● PROBLEM:
Leave every picture out and return the rest of the listing verbatim.

---------------

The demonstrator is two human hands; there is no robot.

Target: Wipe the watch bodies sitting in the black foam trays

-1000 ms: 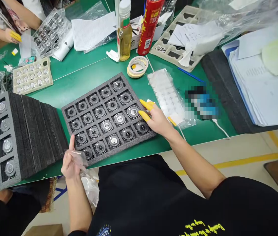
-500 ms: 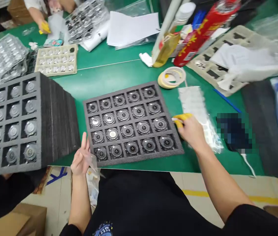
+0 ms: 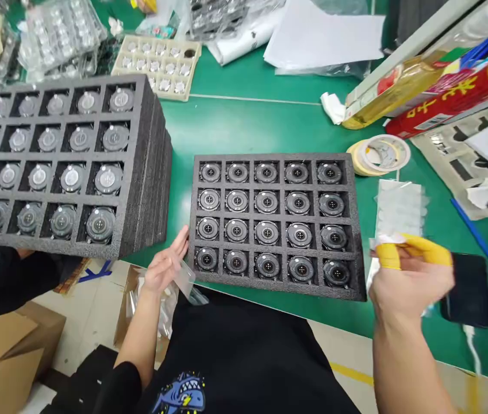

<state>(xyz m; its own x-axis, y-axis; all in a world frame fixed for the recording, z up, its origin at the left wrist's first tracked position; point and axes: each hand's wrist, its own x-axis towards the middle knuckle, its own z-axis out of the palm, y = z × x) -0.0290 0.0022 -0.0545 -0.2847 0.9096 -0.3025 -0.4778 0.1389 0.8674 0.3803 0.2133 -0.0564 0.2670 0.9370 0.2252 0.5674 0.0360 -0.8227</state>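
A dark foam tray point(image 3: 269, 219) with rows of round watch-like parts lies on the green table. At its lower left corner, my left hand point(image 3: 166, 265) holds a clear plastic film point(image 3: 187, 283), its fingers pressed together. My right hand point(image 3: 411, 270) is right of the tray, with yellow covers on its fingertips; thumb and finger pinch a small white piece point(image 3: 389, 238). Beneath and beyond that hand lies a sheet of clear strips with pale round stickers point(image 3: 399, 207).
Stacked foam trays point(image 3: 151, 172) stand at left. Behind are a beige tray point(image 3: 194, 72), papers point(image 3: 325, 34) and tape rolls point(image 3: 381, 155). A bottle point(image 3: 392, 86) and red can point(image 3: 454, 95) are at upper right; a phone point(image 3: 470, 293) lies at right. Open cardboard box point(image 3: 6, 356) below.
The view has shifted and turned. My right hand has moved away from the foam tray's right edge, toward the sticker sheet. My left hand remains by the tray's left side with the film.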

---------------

● EXPECTED ANSWER:
The demonstrator is two human hands; there is no robot.

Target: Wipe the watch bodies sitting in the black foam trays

-1000 ms: 
-500 ms: 
+0 ms: 

<state>(xyz m; its own x-axis, y-axis; all in a world frame fixed for the recording, z up, its origin at the left wrist's first tracked position; point and axes: each hand's wrist, its own x-axis towards the middle knuckle, its own z-axis out of the palm, y = z × x) -0.0290 0.0022 -0.0545 -0.2847 0.9096 -0.3025 -0.4778 0.1389 0.8674 0.3803 0.2133 -0.0564 0.2670 0.9370 0.2252 0.5674 0.0360 -0.8227</state>
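A dark foam tray point(image 3: 269, 219) with rows of round watch-like parts lies on the green table. At its lower left corner, my left hand point(image 3: 166, 265) holds a clear plastic film point(image 3: 187, 283), its fingers pressed together. My right hand point(image 3: 411, 270) is right of the tray, with yellow covers on its fingertips; thumb and finger pinch a small white piece point(image 3: 389, 238). Beneath and beyond that hand lies a sheet of clear strips with pale round stickers point(image 3: 399, 207).
Stacked foam trays point(image 3: 151, 172) stand at left. Behind are a beige tray point(image 3: 194, 72), papers point(image 3: 325, 34) and tape rolls point(image 3: 381, 155). A bottle point(image 3: 392, 86) and red can point(image 3: 454, 95) are at upper right; a phone point(image 3: 470, 293) lies at right. Open cardboard box point(image 3: 6, 356) below.
The view has shifted and turned. My right hand has moved away from the foam tray's right edge, toward the sticker sheet. My left hand remains by the tray's left side with the film.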

That wraps up the exercise.